“Information” in Visual Theory

January 1969

“Information” in Visual Theory

J. J. Gibson, Cornell University

 

The World Wide Web distribution of James Gibson’s “Purple Perils” is for scholarly use with the understanding that Gibson did not intend them for publication. References to these essays must cite them explicitly as unpublished manuscripts. Copies may be circulated if this statement is included on each copy.

 

There are two radically different meanings of the term information in vision that tend to be confused. One I will call sensory-input information and the other optic-array information.

Existing theories of perception assume that the only information for perception is “sensory” information. But this assumption is vague. If it means that the information for perception must come through thesenses (J. Locke) instead of through extrasensory intuition, most of us would agree. But it can be taken to mean that the information for visual perception consists of impulses in the fibers of the optic nerves (J. Muller) and with this we need not agree. This is what I called sensory-input information. It assumes that afferent “signals” to the brain from the receptors are the basic constituents of perception. To assume that all visual information must come through the visual sense is not to assume that it is transmitted over nerve-fibers in some kind of “sensory code.” For a sense may be considered as an active perceptual system with a capacity for extracting information from obtained stimulation and not merely as a channel from receptors to brain. For vision, this implies that retinal inputs, then ocular adjustments, then altered retinal inputs, and so on are required for the normal process of perception. This exploratory process is distinguished from the brain’s processing of the impoverished or curtailed retinal inputs that are generally studied in the laboratory.

Optic-array information differs radically from sensory-input information. It is information in light, not in nervous impulses. It involves projection to a point of observation, not communication between a sender and receiver. It is outside the observer and available to him, not inside the observer.

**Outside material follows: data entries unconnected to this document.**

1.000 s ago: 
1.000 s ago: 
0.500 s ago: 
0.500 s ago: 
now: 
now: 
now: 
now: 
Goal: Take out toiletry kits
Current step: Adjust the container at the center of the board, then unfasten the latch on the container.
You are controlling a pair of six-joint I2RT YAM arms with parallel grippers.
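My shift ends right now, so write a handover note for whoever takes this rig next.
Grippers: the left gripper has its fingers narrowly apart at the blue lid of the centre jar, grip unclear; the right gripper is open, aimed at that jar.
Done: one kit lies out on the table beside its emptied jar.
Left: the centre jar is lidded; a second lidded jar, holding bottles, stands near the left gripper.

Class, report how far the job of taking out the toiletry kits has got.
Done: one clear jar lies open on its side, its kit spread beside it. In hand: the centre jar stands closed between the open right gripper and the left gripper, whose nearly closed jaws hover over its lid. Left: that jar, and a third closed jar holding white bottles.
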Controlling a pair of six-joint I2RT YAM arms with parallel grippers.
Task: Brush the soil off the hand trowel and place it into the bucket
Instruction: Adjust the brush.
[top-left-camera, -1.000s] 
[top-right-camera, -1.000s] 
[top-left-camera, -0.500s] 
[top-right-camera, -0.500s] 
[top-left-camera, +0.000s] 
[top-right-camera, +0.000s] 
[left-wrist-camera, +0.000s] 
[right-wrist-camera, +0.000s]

It has only to be attended to, it does not have to be interpreted.

The concept of an array requires ecological optics for its analysis whereas the notion of an image follows from physical optics. The former implies invariants of structural; the latter implies only correspondence between luminous points in the world and focus-points in the image. The structure of an ambient array can only be registered by an ocular system over time; the structure of a temporary retinal image has been thought to be “transmitted to the brain” point for point over the optic nerve and tract (but this is now so dubious as to be unacceptable). And, indeed, if the only information the nervous system can obtain is from the mosaic of point stimuli at retinal receptors, it is very poor indeed.